Search code examples
sqlsql-serversql-server-2005

multiple transactions within a certain time period, limited by date range


I have a database of transactions, people, transaction dates, items, etc. Each time a person buys an item, the transaction is stored in the table like so:

personNumber, TransactionNumber, TransactionDate, ItemNumber

What I want to do is to find people (personNumber) who, from January 1st 2012(transactionDate) until March 1st 2012 have purchased the same ItemNumber multiple times within 14 days (configurable) or less. I then need to list all those transactions on a report.

Sample data:

personNumber, TransactionNumber, TransactionDate, ItemNumber
1           |               100|      2001-01-31|        200
2           |               101|      2001-02-01|        206
2           |               102|      2001-02-11|        300
1           |               103|      2001-02-09|        200
3           |               104|      2001-01-01|        001
1           |               105|      2001-02-10|        200
3           |               106|      2001-01-03|        001
1           |               107|      2001-02-28|        200

Results:

personNumber, TransactionNumber, TransactionDate, ItemNumber
1           |               100|      2001-01-31|        200
1           |               103|      2001-02-09|        200
1           |               105|      2001-02-10|        200
3           |               104|      2001-01-01|        001
3           |               106|      2001-01-03|        001

How would you go about doing that?

I've tried doing it like so:

select * 
from (
    select personNumber, transactionNumber, transactionDate, itemNumber,
count(*) over (
    partition by personNumber, itemNumber) as boughtSame)
from transactions
where transactionDate between '2001-01-01' and '2001-03-01')t
where boughtSame > 1

and it gets me this:

personNumber, TransactionNumber, TransactionDate, ItemNumber
1           |               100|      2001-01-31|        200
1           |               103|      2001-02-09|        200
1           |               105|      2001-02-10|        200
1           |               107|      2001-02-28|        200
3           |               104|      2001-01-01|        001
3           |               106|      2001-01-03|        001

The issue is that I don't want TransactionNumber 107, since that's not within the 14 days. I'm not sure where to put in that limit of 14 days. I could do a datediff, but where, and over what?


Solution

  • Alas, the window functions in SQL Server 2005 just are not quite powerful enough. I would solve this using a correlated subquery.

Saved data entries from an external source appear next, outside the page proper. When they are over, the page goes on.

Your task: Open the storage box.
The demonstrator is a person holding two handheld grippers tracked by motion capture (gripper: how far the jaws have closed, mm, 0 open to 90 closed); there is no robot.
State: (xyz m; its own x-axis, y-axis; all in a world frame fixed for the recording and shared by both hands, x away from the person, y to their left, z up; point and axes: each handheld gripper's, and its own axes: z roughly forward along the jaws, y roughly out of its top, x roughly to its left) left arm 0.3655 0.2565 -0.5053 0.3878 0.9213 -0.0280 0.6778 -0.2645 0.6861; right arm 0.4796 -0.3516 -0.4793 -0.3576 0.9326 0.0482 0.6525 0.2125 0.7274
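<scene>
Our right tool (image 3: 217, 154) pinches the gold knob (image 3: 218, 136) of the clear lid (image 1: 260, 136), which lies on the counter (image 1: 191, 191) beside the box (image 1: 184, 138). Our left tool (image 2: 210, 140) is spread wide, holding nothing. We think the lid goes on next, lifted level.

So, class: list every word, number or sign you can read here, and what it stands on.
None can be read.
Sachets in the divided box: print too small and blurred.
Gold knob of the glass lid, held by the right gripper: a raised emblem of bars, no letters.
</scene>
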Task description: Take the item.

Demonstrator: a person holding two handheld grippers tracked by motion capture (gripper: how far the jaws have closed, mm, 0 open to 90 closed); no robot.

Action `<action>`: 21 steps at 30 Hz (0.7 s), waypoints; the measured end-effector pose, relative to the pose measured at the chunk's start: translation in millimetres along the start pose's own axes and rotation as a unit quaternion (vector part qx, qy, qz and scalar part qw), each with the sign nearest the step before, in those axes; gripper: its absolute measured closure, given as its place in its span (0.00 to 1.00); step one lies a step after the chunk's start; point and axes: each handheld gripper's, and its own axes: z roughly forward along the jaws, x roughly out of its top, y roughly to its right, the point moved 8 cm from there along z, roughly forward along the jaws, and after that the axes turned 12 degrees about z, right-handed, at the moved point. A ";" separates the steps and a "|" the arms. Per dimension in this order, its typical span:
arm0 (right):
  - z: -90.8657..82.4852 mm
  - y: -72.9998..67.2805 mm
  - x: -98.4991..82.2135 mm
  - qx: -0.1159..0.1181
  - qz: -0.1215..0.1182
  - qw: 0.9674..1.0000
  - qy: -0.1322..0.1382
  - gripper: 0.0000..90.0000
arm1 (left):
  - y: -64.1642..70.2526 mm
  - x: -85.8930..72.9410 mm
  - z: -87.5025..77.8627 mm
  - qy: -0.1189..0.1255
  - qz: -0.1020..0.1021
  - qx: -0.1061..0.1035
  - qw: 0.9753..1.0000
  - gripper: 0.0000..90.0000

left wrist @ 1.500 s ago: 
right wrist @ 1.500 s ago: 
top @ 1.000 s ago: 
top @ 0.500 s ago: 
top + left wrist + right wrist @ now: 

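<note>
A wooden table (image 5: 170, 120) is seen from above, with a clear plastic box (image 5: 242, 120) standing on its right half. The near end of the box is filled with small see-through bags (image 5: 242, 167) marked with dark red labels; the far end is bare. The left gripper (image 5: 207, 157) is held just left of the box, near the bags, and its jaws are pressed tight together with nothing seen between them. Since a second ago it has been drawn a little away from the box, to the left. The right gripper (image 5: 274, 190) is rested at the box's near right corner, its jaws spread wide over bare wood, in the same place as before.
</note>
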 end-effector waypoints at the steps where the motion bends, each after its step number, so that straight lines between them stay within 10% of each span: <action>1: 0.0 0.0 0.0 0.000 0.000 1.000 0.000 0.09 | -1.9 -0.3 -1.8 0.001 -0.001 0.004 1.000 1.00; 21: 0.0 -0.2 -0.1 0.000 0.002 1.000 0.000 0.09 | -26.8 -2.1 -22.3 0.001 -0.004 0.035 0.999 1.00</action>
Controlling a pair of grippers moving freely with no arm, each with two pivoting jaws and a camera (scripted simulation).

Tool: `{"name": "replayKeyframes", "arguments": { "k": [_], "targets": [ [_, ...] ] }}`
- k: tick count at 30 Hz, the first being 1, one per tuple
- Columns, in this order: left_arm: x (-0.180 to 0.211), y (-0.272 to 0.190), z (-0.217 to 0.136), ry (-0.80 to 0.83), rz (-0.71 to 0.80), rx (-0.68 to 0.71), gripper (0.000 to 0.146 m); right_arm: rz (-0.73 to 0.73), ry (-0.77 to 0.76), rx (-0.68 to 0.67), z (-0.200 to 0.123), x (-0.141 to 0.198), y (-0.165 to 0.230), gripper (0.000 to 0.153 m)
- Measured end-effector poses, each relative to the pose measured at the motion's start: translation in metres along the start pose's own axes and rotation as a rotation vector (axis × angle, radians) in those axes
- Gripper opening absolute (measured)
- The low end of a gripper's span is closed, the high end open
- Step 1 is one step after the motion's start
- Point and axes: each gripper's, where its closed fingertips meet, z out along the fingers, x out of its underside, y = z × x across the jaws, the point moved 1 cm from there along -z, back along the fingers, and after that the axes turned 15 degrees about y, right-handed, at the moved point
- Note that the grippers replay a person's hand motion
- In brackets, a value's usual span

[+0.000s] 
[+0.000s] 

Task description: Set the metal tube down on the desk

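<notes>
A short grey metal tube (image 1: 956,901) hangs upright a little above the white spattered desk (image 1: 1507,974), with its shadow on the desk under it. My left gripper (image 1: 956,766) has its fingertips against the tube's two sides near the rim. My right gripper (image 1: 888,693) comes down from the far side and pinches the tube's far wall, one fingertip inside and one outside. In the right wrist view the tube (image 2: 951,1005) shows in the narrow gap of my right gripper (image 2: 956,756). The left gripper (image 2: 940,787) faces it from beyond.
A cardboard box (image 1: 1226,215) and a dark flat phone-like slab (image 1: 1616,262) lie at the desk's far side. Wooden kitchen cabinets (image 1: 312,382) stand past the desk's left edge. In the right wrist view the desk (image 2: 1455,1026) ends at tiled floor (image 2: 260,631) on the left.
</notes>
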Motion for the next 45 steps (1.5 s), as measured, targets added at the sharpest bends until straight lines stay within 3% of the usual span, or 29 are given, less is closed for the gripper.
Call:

    The correlated subquery counts the number of times that a person purchased the item within 14 days after each purchase (and not counting the first purchase).

    select t.*
    from (select t.*,
                 (select count(*)
                  from t t2
                  where t2.personnumber = t.personnumber and
                        t2.itemnumber = t.itemnumber and
                        t2.transactionnumber <> t.transactionnumber and
                        t2.transactiondate >= t.transactiondate and 
                        t2.transactiondate < DATEADD(day, 14, t.transactiondate
                 ) NumWithin14Days
          from transactions t
          where transactionDate between '2001-01-01' and '2001-03-01'
         ) t
    where NumWithin14Days > 0
    

    You may want to put the time limit in the subquery as well.

    An index on transactions(personnumber, itemnumber, transactionnumber, itemdate) might help this run much faster.